== Brief ==
A bare number is the only acceptable answer: how many lines of these entries include "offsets"?

== Records excerpted from a collection ==
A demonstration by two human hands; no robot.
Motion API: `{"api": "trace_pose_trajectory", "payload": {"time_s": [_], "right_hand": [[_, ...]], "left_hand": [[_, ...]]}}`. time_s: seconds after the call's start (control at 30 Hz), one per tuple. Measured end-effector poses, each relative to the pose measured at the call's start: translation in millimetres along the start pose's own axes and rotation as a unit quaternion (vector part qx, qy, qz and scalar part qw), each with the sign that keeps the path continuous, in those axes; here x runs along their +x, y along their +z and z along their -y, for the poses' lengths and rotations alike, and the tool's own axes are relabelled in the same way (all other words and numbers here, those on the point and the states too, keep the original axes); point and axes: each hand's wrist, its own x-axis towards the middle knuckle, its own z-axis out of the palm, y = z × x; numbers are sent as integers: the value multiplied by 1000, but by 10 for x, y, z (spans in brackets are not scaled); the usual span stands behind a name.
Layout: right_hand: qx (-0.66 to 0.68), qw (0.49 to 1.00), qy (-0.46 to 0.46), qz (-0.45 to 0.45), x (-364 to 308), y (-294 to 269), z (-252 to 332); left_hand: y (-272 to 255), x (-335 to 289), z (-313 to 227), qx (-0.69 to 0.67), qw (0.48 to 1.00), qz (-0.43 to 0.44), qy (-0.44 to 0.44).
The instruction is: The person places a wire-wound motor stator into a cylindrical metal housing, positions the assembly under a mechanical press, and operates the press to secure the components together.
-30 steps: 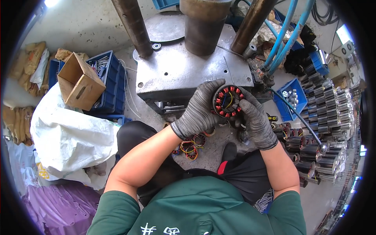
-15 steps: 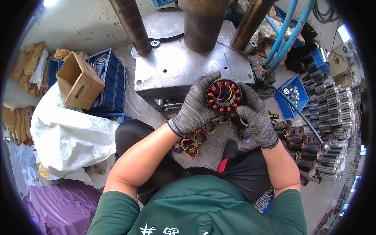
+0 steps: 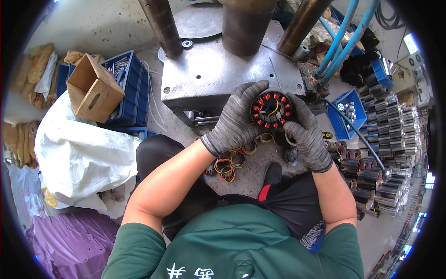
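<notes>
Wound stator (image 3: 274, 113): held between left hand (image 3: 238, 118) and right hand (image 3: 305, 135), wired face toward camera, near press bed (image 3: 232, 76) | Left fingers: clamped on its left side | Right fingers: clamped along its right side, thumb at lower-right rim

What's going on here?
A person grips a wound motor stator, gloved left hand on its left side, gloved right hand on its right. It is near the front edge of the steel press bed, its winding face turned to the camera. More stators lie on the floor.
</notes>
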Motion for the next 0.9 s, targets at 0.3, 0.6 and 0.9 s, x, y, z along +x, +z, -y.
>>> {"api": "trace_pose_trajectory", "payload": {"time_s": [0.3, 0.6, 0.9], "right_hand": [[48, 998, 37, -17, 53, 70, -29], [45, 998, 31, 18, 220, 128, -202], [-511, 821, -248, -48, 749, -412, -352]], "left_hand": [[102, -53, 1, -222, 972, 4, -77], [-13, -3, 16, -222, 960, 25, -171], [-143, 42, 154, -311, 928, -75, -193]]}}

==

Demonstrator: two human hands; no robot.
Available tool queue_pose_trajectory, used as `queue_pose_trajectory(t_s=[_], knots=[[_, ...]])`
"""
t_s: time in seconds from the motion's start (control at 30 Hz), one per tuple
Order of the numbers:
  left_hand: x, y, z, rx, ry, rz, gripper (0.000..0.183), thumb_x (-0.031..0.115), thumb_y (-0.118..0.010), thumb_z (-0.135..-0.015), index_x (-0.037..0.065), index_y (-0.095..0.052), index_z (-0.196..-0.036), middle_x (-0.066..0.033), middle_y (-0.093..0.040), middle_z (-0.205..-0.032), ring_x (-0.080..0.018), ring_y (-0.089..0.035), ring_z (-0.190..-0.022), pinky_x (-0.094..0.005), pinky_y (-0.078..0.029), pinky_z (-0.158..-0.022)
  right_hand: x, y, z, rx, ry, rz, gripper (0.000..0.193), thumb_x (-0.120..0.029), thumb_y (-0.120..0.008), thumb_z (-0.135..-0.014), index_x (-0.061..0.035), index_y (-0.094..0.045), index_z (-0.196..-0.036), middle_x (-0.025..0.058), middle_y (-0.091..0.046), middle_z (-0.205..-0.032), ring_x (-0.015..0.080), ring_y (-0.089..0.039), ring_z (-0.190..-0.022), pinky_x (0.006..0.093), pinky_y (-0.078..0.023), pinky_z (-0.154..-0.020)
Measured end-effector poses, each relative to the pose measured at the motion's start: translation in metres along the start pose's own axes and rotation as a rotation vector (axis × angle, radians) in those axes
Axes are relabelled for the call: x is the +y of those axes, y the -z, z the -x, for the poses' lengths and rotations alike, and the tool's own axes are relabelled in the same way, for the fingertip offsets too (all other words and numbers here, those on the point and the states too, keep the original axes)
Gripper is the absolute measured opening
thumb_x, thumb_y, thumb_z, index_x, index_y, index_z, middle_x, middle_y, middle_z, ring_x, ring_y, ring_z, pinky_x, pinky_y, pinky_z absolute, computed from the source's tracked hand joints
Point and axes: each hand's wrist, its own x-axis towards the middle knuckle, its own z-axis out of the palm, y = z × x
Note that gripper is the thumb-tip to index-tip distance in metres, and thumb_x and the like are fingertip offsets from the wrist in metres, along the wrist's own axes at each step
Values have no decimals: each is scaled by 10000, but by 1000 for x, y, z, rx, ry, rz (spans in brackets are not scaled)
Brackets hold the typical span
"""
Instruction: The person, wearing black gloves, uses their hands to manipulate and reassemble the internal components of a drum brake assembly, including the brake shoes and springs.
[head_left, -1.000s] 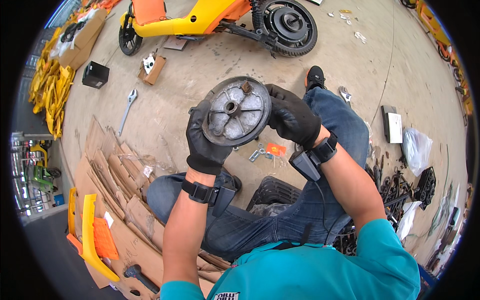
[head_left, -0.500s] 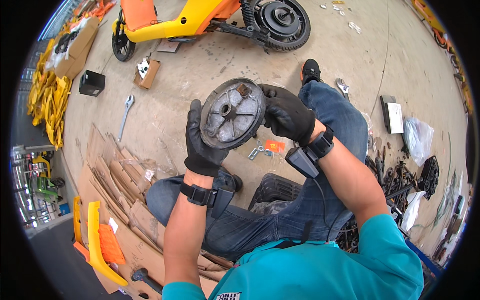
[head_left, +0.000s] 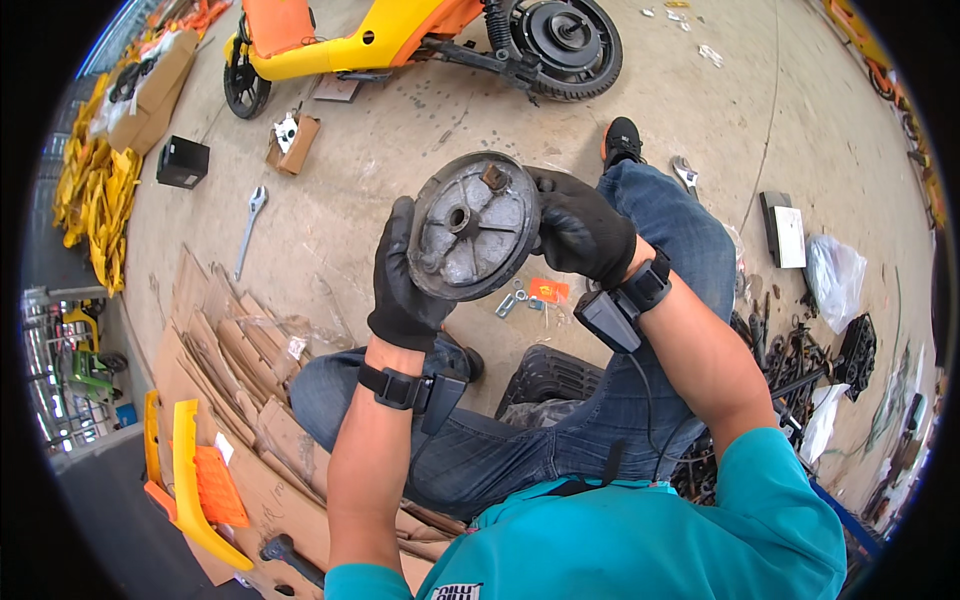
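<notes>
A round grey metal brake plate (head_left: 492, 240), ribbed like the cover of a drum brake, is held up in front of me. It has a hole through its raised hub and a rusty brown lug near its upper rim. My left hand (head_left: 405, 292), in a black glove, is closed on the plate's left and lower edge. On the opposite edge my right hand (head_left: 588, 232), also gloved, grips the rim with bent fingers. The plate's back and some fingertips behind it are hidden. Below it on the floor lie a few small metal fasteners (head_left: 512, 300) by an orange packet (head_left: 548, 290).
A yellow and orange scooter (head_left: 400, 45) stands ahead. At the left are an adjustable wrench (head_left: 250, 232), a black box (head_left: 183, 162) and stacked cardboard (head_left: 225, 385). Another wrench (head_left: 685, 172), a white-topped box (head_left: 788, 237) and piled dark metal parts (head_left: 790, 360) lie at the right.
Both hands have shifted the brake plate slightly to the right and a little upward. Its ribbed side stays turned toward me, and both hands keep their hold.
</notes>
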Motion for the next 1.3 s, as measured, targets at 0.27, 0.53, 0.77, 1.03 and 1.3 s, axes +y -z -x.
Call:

== Result below ==
2